Task to carry out: Using the entries that follow, transcribe only the lines from the line with "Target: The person" to the line with "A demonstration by", both included, exactly as they stand and without pictures.

[Data to use — start]

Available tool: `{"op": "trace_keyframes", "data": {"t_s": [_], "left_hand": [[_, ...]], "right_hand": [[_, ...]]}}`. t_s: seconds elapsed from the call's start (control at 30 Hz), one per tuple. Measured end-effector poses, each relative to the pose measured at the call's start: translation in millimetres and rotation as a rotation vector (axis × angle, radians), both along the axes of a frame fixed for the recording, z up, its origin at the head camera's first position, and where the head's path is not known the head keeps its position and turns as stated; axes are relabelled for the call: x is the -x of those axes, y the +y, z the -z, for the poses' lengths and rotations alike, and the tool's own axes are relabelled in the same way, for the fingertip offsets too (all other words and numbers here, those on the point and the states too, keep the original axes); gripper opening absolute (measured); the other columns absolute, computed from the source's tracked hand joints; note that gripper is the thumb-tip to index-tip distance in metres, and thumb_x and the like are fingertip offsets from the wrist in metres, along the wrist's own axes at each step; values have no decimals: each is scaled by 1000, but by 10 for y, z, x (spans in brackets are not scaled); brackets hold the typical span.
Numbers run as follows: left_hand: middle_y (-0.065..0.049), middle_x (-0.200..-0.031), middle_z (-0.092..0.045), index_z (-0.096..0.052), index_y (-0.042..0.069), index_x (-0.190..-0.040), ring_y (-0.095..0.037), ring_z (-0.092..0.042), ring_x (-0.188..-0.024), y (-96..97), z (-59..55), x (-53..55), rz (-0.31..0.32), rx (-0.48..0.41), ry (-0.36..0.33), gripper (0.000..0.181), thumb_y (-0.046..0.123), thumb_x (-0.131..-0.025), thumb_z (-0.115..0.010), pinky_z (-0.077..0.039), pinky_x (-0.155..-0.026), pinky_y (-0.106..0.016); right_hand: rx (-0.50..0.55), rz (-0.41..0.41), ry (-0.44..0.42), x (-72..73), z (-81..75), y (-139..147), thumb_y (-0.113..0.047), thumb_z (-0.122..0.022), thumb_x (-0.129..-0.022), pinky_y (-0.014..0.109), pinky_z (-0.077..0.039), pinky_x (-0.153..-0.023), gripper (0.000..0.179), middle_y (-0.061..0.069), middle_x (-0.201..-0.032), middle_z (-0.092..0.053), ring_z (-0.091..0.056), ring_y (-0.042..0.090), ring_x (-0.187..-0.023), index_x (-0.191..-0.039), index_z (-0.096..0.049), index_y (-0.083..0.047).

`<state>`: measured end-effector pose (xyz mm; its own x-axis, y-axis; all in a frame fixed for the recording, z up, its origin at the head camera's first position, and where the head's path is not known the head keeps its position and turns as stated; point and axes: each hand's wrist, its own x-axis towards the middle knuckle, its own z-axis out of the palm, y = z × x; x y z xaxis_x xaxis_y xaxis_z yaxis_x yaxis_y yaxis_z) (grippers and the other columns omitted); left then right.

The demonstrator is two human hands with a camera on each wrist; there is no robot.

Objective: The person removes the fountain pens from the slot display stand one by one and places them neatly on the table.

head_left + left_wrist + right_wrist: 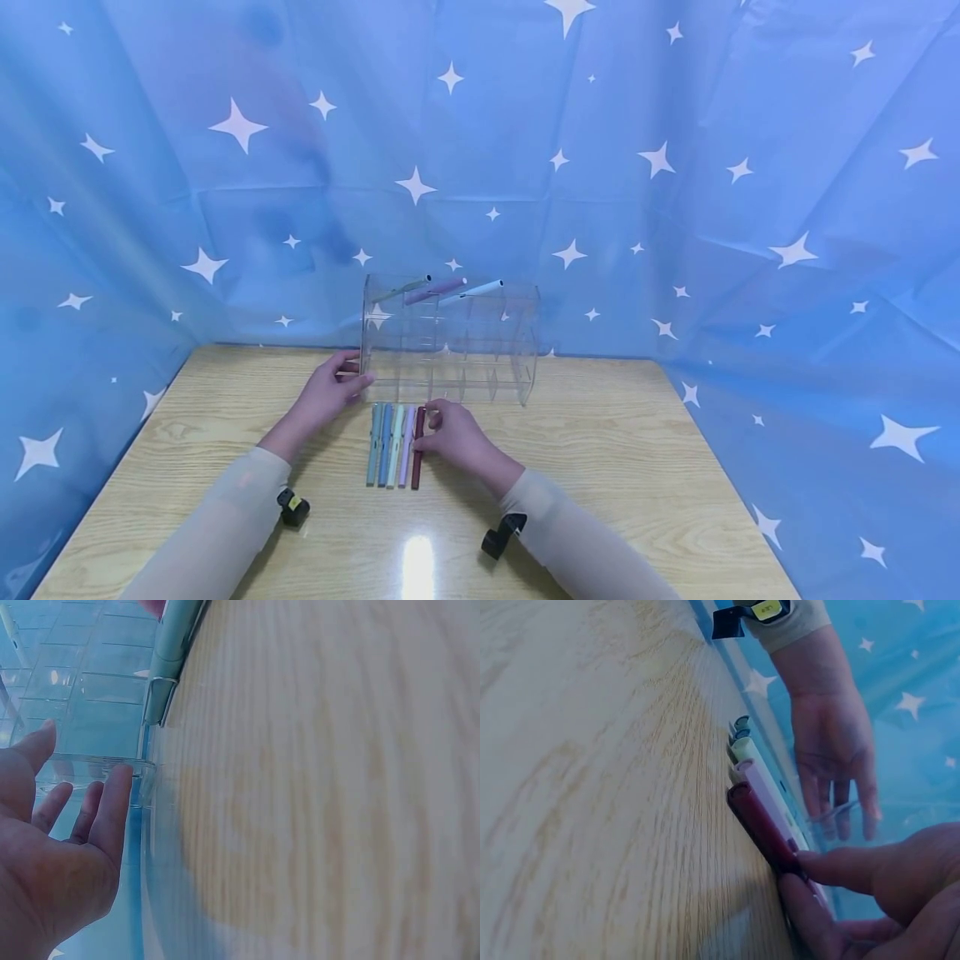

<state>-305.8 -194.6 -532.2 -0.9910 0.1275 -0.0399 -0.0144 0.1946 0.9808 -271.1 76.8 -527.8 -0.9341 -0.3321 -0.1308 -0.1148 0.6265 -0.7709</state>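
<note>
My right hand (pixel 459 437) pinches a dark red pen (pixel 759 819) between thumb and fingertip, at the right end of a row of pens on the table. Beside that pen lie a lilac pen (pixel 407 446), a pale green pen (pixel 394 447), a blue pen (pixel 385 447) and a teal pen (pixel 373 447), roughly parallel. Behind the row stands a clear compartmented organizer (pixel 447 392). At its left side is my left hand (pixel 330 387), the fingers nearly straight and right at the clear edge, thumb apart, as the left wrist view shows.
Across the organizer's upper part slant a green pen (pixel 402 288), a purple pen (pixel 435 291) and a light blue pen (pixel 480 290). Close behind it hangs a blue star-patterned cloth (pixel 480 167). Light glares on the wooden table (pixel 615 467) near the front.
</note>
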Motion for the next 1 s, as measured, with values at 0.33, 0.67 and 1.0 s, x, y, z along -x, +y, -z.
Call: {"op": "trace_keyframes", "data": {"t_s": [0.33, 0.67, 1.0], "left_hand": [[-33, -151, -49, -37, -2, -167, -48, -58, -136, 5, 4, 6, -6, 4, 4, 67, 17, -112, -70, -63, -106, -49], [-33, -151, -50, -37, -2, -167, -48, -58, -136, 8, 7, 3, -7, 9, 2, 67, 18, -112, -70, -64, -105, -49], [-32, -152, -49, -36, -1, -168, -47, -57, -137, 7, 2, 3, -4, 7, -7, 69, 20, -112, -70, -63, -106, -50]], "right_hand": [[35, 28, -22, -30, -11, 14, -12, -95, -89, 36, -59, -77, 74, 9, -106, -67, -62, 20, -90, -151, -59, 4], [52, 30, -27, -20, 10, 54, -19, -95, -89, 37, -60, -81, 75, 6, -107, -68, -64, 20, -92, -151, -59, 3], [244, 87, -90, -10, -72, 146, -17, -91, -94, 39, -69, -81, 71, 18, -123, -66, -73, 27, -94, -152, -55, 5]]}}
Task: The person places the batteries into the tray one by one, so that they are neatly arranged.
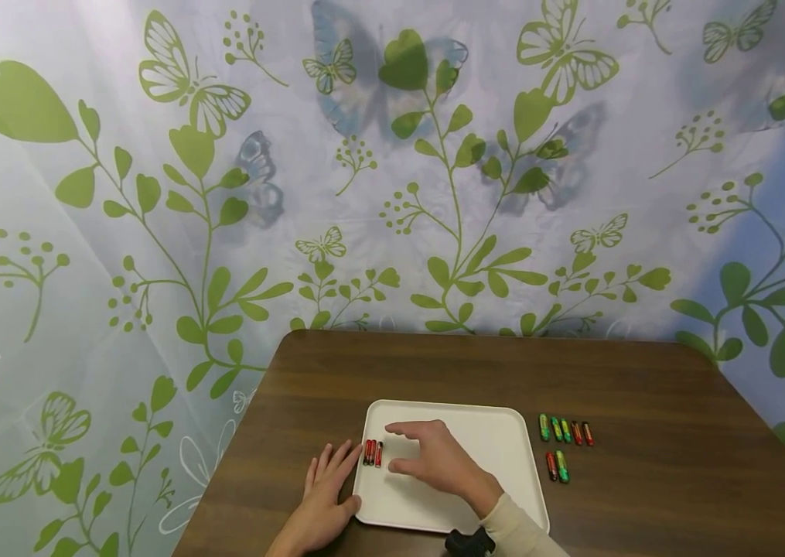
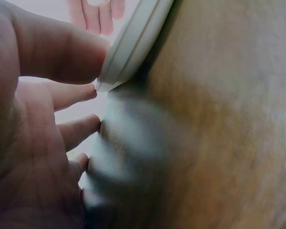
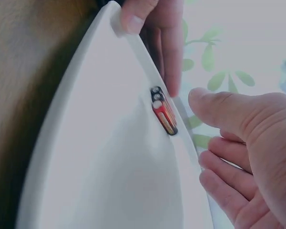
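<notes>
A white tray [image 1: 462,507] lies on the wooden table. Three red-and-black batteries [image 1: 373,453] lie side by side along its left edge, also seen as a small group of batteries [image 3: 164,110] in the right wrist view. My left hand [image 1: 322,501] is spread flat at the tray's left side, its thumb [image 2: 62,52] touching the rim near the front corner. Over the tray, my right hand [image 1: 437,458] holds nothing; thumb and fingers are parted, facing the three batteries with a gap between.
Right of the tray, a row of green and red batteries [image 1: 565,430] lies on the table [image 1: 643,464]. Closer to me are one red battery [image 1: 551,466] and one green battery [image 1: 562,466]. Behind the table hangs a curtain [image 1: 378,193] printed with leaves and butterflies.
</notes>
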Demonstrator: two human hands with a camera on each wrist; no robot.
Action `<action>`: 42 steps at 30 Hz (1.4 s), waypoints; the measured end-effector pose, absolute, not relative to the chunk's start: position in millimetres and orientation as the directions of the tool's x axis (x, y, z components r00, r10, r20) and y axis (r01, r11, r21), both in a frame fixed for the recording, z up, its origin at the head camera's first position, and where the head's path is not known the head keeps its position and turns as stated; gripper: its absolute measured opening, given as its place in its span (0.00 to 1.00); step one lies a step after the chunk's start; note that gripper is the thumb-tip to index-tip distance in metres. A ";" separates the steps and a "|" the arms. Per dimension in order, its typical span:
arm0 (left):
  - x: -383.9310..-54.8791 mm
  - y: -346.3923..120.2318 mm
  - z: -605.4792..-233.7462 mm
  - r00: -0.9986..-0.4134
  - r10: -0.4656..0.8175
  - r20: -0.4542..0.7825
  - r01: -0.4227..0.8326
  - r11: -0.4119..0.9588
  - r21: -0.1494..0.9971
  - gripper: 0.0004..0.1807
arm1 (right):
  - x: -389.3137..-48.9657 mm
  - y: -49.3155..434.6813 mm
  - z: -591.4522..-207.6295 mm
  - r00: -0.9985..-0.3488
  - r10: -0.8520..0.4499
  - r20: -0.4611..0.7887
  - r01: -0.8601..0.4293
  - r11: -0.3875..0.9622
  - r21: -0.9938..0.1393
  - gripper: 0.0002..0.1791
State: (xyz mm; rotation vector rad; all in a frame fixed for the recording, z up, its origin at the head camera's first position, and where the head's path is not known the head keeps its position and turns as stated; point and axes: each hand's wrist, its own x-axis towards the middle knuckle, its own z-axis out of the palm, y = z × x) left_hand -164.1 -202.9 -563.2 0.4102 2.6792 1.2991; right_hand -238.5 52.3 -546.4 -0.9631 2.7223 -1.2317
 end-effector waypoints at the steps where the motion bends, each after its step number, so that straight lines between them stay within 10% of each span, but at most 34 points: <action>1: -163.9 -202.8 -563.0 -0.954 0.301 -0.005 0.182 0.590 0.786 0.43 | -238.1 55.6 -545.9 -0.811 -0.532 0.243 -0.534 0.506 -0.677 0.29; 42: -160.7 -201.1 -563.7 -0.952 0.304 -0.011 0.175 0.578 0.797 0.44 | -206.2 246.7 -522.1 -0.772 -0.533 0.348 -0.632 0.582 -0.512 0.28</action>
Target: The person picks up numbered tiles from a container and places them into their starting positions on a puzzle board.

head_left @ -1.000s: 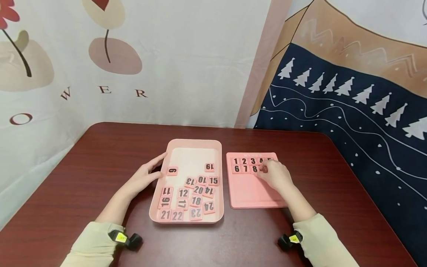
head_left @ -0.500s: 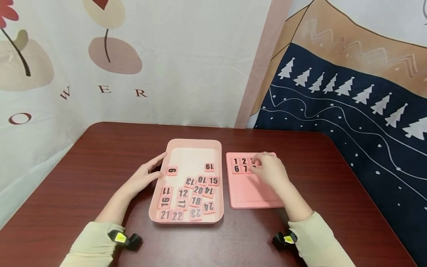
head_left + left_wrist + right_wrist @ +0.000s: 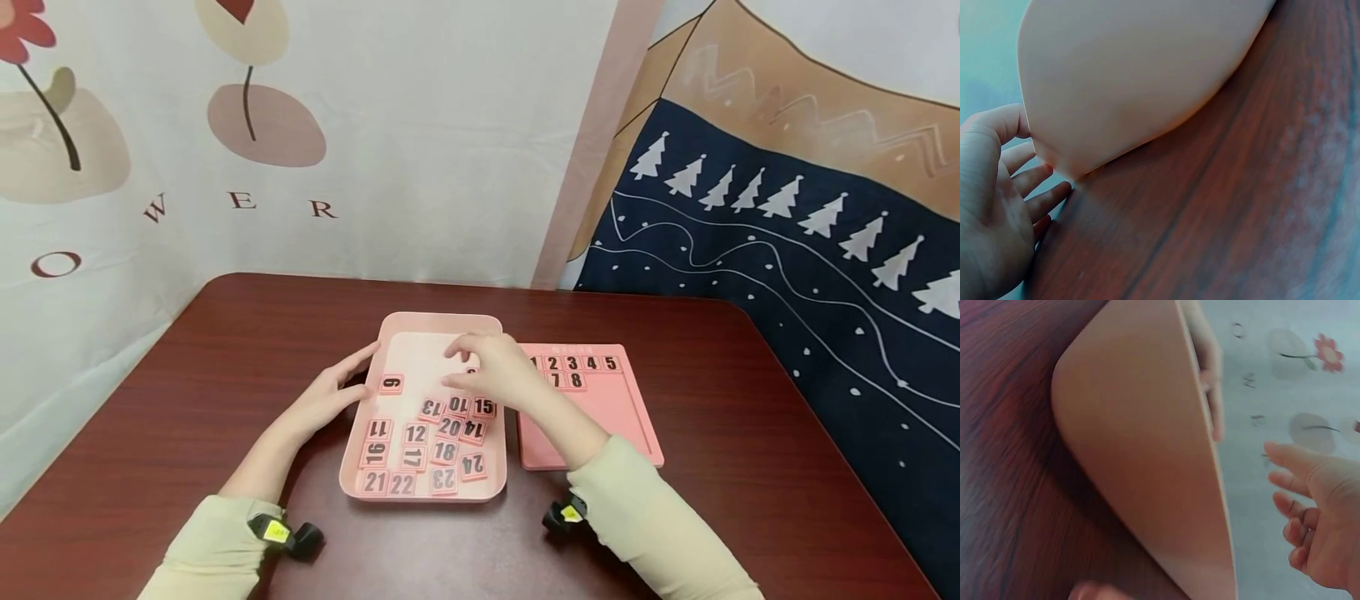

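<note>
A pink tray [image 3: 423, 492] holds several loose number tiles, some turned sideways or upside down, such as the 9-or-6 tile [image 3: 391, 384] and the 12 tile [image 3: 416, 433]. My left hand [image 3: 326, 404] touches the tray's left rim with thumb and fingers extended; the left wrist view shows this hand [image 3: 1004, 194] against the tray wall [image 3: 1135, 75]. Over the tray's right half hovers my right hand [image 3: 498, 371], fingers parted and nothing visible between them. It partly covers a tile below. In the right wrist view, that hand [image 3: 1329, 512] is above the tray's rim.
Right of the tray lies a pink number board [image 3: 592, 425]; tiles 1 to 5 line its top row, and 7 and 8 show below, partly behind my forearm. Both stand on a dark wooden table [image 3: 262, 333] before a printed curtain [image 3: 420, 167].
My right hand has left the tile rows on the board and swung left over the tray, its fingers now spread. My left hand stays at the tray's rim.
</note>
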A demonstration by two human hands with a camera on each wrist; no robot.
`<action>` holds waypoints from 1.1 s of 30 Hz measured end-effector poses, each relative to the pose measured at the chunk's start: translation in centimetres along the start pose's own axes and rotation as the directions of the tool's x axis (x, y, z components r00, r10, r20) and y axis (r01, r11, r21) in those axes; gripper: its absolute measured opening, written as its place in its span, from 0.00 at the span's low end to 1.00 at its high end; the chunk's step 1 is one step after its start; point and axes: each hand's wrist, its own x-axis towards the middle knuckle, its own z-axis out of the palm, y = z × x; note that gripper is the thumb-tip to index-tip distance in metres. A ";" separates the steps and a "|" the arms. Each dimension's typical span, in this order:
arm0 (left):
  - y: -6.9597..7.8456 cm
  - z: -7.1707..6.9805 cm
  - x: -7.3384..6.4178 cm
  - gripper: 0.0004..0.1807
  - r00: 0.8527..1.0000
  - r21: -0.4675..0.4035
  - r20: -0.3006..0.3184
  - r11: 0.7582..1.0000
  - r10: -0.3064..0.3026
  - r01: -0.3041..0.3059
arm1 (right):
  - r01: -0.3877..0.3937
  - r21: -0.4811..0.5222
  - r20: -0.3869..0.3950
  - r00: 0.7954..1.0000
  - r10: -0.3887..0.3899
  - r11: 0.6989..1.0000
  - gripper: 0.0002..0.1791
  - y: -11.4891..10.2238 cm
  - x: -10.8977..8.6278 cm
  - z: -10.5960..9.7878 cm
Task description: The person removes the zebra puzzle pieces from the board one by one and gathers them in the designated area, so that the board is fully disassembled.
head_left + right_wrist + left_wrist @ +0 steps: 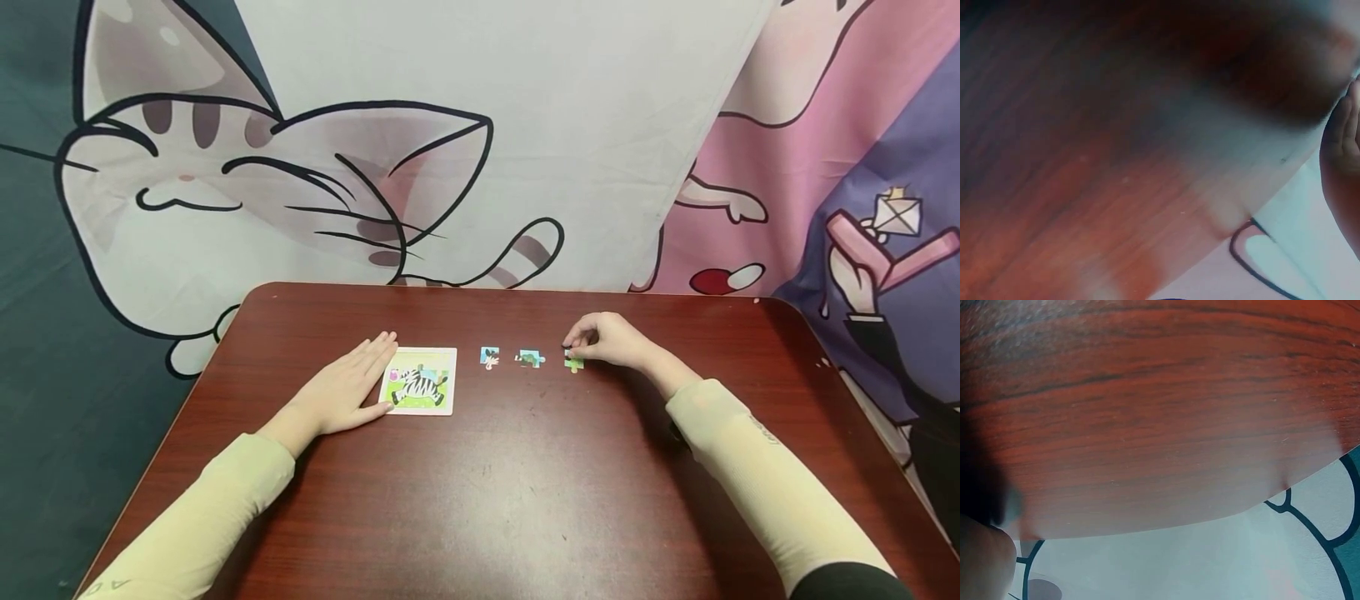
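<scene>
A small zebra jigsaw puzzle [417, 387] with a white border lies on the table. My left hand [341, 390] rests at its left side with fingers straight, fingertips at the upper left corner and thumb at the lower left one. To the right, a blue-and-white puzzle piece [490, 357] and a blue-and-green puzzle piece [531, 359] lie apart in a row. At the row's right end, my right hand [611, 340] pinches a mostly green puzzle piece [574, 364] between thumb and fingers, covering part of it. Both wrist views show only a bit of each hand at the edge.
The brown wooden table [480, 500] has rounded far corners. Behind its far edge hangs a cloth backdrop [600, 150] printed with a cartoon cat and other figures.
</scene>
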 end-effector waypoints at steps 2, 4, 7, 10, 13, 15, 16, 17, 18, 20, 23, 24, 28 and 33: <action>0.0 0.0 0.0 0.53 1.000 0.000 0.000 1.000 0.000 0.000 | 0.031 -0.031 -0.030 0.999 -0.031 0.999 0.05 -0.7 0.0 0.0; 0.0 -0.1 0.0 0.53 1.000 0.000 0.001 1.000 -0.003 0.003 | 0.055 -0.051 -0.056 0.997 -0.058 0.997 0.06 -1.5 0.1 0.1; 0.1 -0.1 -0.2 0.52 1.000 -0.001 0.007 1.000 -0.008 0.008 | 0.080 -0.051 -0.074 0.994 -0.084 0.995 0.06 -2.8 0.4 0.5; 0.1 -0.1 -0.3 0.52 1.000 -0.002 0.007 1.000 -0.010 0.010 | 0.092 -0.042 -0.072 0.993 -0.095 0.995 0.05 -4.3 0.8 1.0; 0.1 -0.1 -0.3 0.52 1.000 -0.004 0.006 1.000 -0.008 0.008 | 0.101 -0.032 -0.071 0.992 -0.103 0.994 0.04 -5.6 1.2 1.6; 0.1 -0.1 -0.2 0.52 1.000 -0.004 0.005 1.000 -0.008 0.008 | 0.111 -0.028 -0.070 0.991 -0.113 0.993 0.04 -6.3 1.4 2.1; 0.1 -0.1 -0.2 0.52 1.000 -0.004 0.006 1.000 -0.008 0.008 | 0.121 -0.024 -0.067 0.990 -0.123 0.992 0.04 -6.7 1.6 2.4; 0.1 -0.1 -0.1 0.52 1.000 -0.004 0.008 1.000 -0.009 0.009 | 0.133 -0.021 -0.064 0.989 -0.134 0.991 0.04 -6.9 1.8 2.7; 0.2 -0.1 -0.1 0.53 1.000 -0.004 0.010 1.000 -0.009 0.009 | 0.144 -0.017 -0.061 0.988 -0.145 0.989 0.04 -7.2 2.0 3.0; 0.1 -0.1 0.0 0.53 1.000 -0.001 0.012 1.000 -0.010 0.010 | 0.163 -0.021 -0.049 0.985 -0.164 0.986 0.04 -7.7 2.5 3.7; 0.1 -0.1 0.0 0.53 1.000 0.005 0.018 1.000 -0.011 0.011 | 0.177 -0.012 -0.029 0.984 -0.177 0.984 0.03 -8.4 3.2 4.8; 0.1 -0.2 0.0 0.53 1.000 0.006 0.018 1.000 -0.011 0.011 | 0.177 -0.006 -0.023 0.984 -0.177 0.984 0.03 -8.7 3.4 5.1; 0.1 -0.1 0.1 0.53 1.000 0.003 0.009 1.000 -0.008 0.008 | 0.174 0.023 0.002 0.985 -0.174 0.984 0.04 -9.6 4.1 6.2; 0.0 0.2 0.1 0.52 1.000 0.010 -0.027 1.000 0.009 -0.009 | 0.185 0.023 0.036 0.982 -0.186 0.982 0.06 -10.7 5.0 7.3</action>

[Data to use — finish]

Response below:
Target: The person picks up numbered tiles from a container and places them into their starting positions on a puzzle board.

head_left @ -1.000s: 
head_left @ -0.500s: 
head_left + left_wrist + right_wrist @ +0.000s: 

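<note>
A pink tray [image 3: 423, 492] holds several loose number tiles, some turned sideways or upside down, such as the 9-or-6 tile [image 3: 391, 384] and the 12 tile [image 3: 416, 433]. My left hand [image 3: 326, 404] touches the tray's left rim with thumb and fingers extended; the left wrist view shows this hand [image 3: 1004, 194] against the tray wall [image 3: 1135, 75]. Over the tray's right half hovers my right hand [image 3: 498, 371], fingers parted and nothing visible between them. It partly covers a tile below. In the right wrist view, that hand [image 3: 1329, 512] is above the tray's rim.
Right of the tray lies a pink number board [image 3: 592, 425]; tiles 1 to 5 line its top row, and 7 and 8 show below, partly behind my forearm. Both stand on a dark wooden table [image 3: 262, 333] before a printed curtain [image 3: 420, 167].
My right hand has left the tile rows on the board and swung left over the tray, its fingers now spread. My left hand stays at the tray's rim.
</note>
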A demonstration by two human hands with a camera on each wrist; no robot.

The exercise has been carried out in full.